Now that the dust is beginning to settle after the pandemic, do you think that covid has permanently altered the direction of the biopharma industry, or is it a return to business as usual?
The accelerated research on mRNA covid vaccines and new pharmaceutical drugs for the treatment of coronaviruses will have a positive effect on future therapeutic treatments. Again, the pharmaceutical industry has quickly come to the rescue to fight a global health challenge. We will no doubt see an acceleration of additional vaccines against a range of viruses and new drugs in the pipeline that we will benefit from for years to come.
How do you manage expectations and maintain close working relationships with clients when the stakes are so high?

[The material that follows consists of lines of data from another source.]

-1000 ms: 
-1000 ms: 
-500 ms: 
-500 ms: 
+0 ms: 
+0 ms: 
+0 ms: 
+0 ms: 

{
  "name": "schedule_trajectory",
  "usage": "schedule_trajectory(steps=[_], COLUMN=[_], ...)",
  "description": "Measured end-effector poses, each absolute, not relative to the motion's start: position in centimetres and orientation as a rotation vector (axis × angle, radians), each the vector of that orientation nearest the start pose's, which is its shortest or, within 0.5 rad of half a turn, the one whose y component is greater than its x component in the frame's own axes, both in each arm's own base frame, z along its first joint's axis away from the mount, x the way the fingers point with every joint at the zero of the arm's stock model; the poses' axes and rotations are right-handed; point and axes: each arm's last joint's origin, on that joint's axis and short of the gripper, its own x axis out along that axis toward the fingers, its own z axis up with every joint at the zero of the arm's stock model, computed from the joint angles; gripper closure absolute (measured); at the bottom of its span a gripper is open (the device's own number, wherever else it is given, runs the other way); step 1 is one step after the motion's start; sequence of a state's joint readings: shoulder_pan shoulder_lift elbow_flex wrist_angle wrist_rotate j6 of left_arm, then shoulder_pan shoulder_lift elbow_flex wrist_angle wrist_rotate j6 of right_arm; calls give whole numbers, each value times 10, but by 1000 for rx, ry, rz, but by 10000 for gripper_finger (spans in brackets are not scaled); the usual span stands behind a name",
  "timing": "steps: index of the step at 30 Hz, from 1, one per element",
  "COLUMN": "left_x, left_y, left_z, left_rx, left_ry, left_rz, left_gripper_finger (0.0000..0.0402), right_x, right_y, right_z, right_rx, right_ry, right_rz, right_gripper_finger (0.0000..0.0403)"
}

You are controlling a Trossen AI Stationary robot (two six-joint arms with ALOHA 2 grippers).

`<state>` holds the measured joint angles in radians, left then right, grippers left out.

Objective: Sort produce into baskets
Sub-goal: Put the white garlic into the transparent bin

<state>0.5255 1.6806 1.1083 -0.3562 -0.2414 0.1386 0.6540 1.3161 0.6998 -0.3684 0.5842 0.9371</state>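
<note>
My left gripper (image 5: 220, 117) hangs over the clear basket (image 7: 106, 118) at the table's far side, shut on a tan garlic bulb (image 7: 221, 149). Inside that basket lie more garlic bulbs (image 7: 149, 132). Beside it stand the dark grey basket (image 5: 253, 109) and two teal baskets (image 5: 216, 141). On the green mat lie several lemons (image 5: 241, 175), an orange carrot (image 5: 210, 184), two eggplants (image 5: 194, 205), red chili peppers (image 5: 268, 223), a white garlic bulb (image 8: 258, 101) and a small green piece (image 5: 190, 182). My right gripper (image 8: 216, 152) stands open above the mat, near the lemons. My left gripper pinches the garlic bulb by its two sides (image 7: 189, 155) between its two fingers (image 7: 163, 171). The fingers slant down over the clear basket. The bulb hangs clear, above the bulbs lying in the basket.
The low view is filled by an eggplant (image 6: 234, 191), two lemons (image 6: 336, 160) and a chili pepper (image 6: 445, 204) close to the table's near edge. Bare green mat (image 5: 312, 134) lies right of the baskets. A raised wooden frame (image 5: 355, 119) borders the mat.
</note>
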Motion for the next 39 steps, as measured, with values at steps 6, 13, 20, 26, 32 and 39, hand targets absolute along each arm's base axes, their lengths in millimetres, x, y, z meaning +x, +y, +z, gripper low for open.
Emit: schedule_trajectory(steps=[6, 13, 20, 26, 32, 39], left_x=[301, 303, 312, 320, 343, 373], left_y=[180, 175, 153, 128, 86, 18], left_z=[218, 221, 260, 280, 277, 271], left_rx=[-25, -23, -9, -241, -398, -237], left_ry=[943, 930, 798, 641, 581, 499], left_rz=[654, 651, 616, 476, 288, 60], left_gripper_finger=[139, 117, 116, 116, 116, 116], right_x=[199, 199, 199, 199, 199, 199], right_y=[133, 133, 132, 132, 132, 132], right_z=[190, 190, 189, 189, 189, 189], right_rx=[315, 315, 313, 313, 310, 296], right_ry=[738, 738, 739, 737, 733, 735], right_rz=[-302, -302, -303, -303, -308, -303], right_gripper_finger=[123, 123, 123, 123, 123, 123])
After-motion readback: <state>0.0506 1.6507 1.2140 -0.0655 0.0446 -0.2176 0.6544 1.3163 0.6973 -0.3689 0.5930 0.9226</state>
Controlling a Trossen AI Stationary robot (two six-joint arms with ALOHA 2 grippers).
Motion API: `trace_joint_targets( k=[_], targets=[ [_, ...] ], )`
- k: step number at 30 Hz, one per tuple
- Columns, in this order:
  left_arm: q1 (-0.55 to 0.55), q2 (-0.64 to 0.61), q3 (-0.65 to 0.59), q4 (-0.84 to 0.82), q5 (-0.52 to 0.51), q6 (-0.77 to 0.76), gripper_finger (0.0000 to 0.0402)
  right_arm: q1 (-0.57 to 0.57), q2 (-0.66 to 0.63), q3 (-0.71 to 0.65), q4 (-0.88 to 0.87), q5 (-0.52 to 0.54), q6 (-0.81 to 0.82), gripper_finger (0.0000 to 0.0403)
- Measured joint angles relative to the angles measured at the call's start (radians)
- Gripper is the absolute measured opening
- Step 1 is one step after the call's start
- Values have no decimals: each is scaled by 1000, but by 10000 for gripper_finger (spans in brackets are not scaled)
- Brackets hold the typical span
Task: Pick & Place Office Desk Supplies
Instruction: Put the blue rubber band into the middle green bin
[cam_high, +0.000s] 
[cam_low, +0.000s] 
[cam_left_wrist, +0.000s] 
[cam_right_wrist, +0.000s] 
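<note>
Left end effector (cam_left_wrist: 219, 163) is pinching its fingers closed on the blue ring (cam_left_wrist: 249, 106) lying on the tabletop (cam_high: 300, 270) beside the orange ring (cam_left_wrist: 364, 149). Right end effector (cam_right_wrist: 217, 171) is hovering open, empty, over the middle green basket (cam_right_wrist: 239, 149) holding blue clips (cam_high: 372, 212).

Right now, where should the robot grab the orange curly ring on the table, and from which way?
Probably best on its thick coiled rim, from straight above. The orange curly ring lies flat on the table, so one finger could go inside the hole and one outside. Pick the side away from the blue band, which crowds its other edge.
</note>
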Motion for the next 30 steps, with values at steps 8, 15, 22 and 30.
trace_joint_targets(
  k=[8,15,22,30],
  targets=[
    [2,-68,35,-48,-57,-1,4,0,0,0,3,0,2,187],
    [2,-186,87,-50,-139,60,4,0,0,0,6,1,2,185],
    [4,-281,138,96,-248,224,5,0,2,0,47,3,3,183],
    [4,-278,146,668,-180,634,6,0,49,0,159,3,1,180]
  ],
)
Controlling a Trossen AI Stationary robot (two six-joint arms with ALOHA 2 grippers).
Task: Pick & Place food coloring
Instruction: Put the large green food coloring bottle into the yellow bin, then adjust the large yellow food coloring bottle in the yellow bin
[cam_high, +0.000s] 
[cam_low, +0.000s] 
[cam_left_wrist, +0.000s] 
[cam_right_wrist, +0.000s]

I work very closely with my clients and personally care about their needs. It is important to feel the same urgency that your client feels to deliver whatever tasks arise. It also takes hard work to truly understand the issues and add value to the solutions.
Sherry M Knowles
Sherry M Knowles is an IP attorney with over 30 years of experience in global corporate and private practice. She has served as an equity partner at King & Spalding – as well as senior vice president and chief patent counsel at GlaxoSmithKline. Since 2011, she has been the principal of a pharmaceuticals and biotechnology-focused law firm, handling an extensive range of IP matters including large pharmaceutical groups, mid-cap companies, emerging operations, universities and investors.